Genre musical aux approches multiples voire infinies – comme en témoigne le nombre de ses dérivés -, la techno jouit de fait d’une série de qualificatifs plutôt importante et ces derniers sont parfois contradictoires, bien que finalement justes pour la plupart : froide par essence pour certains, chaleureuse car gorgée de groove pour d’autres, tantôt impersonnelle, tantôt profondément introspective, aussi bien sombre chez beaucoup de producteurs que lumineuse dans l’univers d’autant d’autres – la liste est longue.
Couramment cité comme véritable référence actuelle du genre aux côtés des non moins émérites Gui Boratto, Stephan Bodzin, Popof, etc., Paolo Alberto, mieux connu sous le pseudonyme de Dusty Kid, ne s’embarrasse d’aucune manière de telles considérations et a pris avec son majestueux premier album, “A Raver’s Diary”, paru en 2009, le parti d’une techno minimale dans la construction mais maximale dans les émotions, parfois ténébreuse, parfois resplendissante, mais toujours poétique et fortement encline à susciter le rêve chez le plus hermétique des auditeurs.
Avec “Beyond That Hill”, son nouvel opus, l’italien apporte de ses mots une suite au premier volet, et le fait bien.

Dès les premières secondes de “Here Comes The Techno”, premier titre de “A Raver’s Diary”, Dusty Kid entraînait l’auditeur sans ménagement aucun dans une atmosphère sombre et anxiogène à souhait, terriblement addictive. De même, c’est un départ in medias res que l’homme a choisi pour introduire “Beyond That Hill”, bien que fondamentalement différent, les nappes “trancy” et crescendo du très bon “Nora Nights” se révélant plutôt lumineuses que porteuses d’une quelconque noirceur. Dans la continuité sonore de ce dernier, “Jknoussa” marque l’apparition de quelques expérimentations technoïdes réussies, et qui ne sont pas sans rappeler celles du plus qu’excellent “Lynchesque” du premier opus, même si elles ne parviennent pas à en atteindre le niveau.
Déjà paru en juin dernier sur le single éponyme, “Argia” rassemble tous les éléments significatifs qui, lorsque réunis, aboutissent généralement à ce que le producteur italien fait de mieux : un beat percutant et entraînant, une bassline apte à pousser n’importe quelle enceinte dans ses derniers retranchements et une nappe aérienne à la mélodie hypnotique ; bref, un mastodonte à la sauce Dusty Kid. Déjà présente sur le premier volet avec le gracieux et magnifique “Nemur (Walls Of Guitars)”, la dimension folk/pop est encore une fois maîtrisée sur “Chentu Minzas” et sa piste d’harmonica inattendue, mais ne parvient à éviter à l’auditeur un sentiment de déjà-vu ; chose néanmoins quasi annihilée par le titre suivant, éponyme de l’album, interlude intelligemment placé qui marque l’introduction de l’ambient et du drone dans la musique du garçon.
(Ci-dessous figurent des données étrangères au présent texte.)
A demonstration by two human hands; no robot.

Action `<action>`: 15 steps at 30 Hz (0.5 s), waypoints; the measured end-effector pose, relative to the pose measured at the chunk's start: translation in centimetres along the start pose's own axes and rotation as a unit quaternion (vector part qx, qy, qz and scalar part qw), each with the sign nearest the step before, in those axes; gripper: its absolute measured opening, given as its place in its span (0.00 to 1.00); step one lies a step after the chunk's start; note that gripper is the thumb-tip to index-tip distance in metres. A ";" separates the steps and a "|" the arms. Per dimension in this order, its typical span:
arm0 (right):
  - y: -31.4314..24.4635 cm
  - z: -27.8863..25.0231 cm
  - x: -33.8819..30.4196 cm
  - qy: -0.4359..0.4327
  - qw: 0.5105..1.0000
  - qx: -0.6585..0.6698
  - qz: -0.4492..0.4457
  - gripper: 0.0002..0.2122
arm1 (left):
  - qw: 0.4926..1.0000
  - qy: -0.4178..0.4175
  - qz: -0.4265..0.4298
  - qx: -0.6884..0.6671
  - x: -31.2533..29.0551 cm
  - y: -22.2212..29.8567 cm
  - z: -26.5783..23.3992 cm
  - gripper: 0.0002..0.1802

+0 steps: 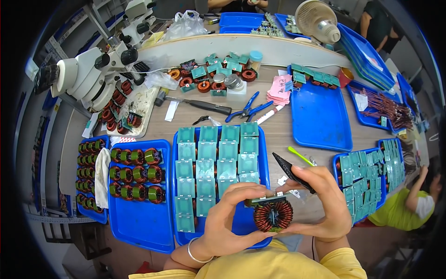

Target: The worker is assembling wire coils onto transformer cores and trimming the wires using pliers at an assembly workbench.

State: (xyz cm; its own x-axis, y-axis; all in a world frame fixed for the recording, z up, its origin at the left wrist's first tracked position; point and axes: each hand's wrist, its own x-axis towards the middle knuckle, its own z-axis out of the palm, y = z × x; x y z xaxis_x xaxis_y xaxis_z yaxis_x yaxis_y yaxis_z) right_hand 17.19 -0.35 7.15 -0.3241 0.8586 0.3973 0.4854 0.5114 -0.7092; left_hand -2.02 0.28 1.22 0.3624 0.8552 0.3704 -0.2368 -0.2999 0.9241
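Note:
Between my two hands, above the front of the bench, is a toroidal coil (273, 216) with dark copper-red windings and a green base plate along its top edge. My left hand (224, 224), with a bangle on the wrist, grips its left side with thumb and fingers. My right hand (329, 204) has its thumb under the coil's right side. Its index finger and thumb side also keep a black pointed tool (291, 173), whose exact kind I cannot make out. Just behind and left of the coil lies a blue tray (265, 156) with rows of green-plated coils.
Left are blue trays (139, 228) of coils and a microscope (83, 79). Farther back lie a hammer (204, 105), blue-handled pliers (246, 110), a marker (269, 114) and loose coils (203, 86). A large blue tray (320, 123) sits right; another person (404, 204) is at far right.

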 end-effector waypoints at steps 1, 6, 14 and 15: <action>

Respectant le schème du titre made in Dusty Kid réussi, “Polybolo” ne fait que démontrer une fois de plus l’habileté sans faille de ce dernier lorsqu’il est question de distiller une techno puissante et sans concession, et de revêtir son costume déjà bien rodé de bourreau des clubs. Une fois passé un “Cheyenne” assez anecdotique car peu convaincant en soi, on atteint avec une appréhension difficilement dissimulable la track qui, ne serait-ce que par sa durée – pas moins de 23 minutes 32 – s’annonce comme un des moments forts du disque. Et bien autant dire que toute spéculation sera bien vite balayée par un élément désormais indéniable : le génie pur et simple de Dusty Kid, qui livre un “The Hug” final tout en progressivité, en psychédélisme, en envolées lyriques et bien d’autres aspects tout bonnement indescriptibles par de simples mots, si ce n’est intensité pure et définition même de la magie de la musique, merci.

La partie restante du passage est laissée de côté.